Caleb Stanford

I am a PhD student in computer science at the University of Pennsylvania. My advisor is Rajeev Alur. Here is my CV.

I graduated from Brown University in May 2016 (ScB Mathematics – Computer Science).

Research

My research interests include: (1) programming languages and systems for data stream processing; (2) formal verification; and (3) logical foundations of computing.

I attend the Penn PL Club:

.

Current research

Numerous specialized software platforms now exist for processing large quantities of data and responding in real time. Such stream processing systems are popular because they allow the programmer to specify the computation in an intuitive way (e.g., as a high-level query, as a sequence of stream transformations, or as a dataflow graph), and the system will deploy and parallelize the computation automatically. Distributed deployment is especially critical for many (but not all) applications. Popular modern stream processing systems include Apache Spark Streaming and Apache Flink.

My long-term goal is to improve the state-of-the-art in stream processing systems through better programming abstractions, better implementation techniques, and better formal specification. Good systems should be reliable, i.e. they should have a clear underlying semantics free of unexpected behavior. They should be expressive enough to describe common programming patterns, including computations that are stateful, quantitative, and/or sensitive to the ordering of the input data. Finally, they should allow for high-level programming of the desired computation whenever the efficient low-level implementation can be inferred automatically.
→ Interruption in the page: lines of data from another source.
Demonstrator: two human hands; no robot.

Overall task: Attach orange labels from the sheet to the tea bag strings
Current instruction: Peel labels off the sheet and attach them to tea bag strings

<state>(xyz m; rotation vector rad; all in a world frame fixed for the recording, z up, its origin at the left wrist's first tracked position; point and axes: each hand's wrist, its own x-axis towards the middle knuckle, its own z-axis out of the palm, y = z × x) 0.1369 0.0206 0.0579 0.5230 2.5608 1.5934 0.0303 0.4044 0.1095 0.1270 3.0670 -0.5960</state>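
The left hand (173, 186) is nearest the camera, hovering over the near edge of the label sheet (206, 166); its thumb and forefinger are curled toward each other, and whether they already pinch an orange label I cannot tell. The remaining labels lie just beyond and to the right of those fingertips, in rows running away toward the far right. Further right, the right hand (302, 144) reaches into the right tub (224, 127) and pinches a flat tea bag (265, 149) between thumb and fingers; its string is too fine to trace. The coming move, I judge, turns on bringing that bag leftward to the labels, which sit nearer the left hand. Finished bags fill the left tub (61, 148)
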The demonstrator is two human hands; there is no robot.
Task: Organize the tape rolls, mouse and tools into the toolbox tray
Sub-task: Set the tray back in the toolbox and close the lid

Existing systems are highly optimized for performance and generally provide fault-tolerance guarantees. Orthogonal to this, I’m interested in the above requirements (which are more at the programming language level). For instance, most systems are not reliable with respect to nondeterministic behavior due to out-of-order data or to unsound parallelization — and such nondeterminism is neither immediately visible to the programmer, nor caught at runtime. SQL-based query languages are supported by many platforms, but they may lack one or more dimensions of expressiveness (stateful computation, quantitative computation, or order-sensitive computation). Finally, stream processing systems are usually not fully high-level because they often require tuning system settings and levels of parallelization by hand in order to achieve the desired performance.

Other Projects

• Formal verification of properties of knowledge (spring 2016)

My undergraduate capstone project at Brown was on verifying the solutions to several epistemic logic puzzles in the Alloy programming language (alternate link). The abstract is here. You can also download the Alloy files and run them yourself; they are here.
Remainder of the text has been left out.